Pour les férus de photographie, la galerie Lee héberge jusqu'au 19 mai l'exposition In the city by night, du Khmer Sovan Philong. La nuit, dans la capitale cambodgienne, Phnom Penh, Philong a tiré le portrait des personnes qu'il croisait dans la rue, éclairées par le phare de sa moto. Dévoilant une population normalement invisible, ses photos percent l'obscurité et saisissent des scènes simples mais poignantes.

 

Avec l'exposition de Marion Gambin, Olympic Stadium, le festival s'attache aussi à montrer un autre visage de la capitale, cette fois-ci de jour. Affichés du 14 au 31 mai au studio-loft du Patio opéra, les clichés capturent des instants de la vie quotidienne, dans l'emblématique stade olympique de Phnom Penh.

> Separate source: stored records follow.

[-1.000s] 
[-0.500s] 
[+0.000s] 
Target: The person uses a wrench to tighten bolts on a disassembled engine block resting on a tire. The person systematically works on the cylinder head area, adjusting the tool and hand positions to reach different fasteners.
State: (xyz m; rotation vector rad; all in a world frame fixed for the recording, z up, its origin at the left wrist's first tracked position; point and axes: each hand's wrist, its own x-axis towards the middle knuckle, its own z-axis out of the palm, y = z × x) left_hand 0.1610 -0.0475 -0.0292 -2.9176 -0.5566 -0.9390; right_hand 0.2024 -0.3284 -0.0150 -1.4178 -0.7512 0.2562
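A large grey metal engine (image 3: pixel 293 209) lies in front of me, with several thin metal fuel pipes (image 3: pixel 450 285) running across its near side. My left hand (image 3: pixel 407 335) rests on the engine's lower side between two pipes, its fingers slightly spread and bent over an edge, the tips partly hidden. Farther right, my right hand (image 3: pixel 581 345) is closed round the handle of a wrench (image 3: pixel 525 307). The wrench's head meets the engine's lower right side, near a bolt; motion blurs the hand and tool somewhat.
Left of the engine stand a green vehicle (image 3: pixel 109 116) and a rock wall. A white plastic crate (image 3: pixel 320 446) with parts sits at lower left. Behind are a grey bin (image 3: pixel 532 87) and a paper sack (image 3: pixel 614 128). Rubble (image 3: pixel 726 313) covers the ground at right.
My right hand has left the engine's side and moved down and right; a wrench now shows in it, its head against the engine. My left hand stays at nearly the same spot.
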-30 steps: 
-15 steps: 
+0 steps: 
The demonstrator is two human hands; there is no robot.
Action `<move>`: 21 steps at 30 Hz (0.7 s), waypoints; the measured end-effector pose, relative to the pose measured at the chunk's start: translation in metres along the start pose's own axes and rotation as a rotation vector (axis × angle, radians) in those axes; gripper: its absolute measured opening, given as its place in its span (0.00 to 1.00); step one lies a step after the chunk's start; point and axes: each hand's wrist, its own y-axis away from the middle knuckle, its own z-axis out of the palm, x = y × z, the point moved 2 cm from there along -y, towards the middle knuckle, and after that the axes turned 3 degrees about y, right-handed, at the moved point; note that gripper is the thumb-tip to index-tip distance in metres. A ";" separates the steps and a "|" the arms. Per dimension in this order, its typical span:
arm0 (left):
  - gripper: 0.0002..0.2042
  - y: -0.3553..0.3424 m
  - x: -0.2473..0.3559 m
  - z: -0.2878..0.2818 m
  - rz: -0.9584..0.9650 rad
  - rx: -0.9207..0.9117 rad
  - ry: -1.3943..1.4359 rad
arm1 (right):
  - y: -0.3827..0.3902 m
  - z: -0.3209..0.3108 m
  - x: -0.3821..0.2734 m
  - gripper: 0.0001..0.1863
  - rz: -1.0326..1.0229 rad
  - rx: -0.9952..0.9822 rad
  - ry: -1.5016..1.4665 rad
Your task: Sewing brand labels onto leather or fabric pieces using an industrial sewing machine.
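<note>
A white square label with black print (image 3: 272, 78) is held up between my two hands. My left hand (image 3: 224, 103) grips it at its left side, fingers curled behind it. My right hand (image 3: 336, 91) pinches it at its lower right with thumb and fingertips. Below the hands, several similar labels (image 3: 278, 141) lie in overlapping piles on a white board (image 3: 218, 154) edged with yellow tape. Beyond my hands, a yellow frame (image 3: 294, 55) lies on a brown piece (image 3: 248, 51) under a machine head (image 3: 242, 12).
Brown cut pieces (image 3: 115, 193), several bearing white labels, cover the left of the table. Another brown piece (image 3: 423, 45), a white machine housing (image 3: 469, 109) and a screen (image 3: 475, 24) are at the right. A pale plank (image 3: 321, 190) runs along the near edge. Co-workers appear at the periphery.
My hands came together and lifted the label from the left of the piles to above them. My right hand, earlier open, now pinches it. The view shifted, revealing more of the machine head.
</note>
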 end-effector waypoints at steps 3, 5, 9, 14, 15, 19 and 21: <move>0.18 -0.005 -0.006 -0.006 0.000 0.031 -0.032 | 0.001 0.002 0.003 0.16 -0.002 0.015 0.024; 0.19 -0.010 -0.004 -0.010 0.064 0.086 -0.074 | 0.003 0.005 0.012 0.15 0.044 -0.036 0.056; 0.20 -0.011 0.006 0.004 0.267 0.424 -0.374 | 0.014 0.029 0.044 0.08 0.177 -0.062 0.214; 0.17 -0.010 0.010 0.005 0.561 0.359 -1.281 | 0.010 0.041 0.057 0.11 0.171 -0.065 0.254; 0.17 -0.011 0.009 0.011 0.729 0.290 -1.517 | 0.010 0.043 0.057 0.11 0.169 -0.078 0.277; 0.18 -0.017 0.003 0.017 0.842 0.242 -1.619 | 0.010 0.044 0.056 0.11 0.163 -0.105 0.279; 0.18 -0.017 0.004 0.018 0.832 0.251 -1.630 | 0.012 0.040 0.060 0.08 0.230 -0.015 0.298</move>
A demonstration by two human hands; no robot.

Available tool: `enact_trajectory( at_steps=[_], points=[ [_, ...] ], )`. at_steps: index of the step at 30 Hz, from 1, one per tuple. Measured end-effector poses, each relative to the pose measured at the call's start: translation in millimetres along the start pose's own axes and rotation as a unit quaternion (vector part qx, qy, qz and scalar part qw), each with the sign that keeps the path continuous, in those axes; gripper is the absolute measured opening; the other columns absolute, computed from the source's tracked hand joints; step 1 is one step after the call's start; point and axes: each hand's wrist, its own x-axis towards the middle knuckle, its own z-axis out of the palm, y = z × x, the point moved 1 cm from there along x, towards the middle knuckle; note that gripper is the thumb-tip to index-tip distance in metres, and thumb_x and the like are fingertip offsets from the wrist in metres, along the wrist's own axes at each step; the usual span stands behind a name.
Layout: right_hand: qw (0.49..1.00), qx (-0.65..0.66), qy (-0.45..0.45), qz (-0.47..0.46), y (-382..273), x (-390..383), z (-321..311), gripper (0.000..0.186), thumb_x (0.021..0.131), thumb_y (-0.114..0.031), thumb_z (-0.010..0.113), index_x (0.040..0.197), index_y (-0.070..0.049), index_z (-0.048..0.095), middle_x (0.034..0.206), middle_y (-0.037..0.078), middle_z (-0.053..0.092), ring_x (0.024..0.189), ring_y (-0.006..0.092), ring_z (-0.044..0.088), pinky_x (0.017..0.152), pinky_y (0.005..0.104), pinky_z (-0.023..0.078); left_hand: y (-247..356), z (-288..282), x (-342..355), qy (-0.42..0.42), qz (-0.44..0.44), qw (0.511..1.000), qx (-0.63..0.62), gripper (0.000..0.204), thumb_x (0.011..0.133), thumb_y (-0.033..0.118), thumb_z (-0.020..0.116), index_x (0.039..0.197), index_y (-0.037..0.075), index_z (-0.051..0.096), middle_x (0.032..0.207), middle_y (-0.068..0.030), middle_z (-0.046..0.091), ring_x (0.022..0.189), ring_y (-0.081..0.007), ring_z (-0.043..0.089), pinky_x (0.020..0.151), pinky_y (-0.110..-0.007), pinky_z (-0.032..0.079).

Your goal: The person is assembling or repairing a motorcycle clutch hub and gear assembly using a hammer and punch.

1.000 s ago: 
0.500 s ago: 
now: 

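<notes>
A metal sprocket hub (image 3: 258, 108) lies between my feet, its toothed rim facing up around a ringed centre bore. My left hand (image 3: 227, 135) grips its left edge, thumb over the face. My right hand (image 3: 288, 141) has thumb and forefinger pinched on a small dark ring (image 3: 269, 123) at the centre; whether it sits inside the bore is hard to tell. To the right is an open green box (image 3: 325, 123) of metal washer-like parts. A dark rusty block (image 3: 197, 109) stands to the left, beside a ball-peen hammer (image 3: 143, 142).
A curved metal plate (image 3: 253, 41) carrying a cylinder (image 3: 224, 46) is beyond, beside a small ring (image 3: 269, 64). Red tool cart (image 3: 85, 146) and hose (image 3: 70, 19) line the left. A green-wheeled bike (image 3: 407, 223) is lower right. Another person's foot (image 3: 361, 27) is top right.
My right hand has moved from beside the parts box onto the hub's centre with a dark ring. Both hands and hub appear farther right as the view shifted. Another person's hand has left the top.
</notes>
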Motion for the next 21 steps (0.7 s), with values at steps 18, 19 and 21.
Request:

Construit en 1962 pour les Jeux Olympiques d'Asie, il est aujourd'hui menacé de destruction, face à l'expansion vertigineuse de la ville. Les habitants l'ont pourtant réinvesti, pour flâner, y faire des cours d'aérobic, nager dans la piscine adjacente ou tout simplement se retrouver.

Électro psychédélique et rock’n’roll khmer

Les amateurs de musique cambodgienne pourront quant à eux se déhancher sur la piste de danse du Musée Guimet, qui accueille dans ses locaux une soirée électro, le "Guimet [Mix]", le 26 mai de 20h à 23h (entrée libre sur réservation). Dorcelsius, un duo (Saphy Vong et Samuel Trifot) de musique électronique "aux résonnances psychédéliques" concoctera un mix spécialement pour l'occasion. La bande musicale croisera les influences cambodgiennes de Saphy Vong et celles de Samuel Trifot, grand baroudeur en Asie.

 

Le lendemain, la ville de Lognes, en Seine-et-Marne, rendra hommage à la musique vintage khmer, lors d'une rencontre sur "l'âge d'or du rock’n’roll cambodgien", de 17h à 18h (entrée libre), avec SO Savoeun, artiste populaire de l'époque. De 19h à 22h, Lognes, première ville asiatique de France accueillera aussi la soirée de clôture du festival (entrée : 10€). SO Savoeun y chantera en première partie, avant de passer le micro à DJ Oro, fondateur du Cambodian Vintage Archive Project,pour bouger au rythme des grands classiques cambodgiens des années 60.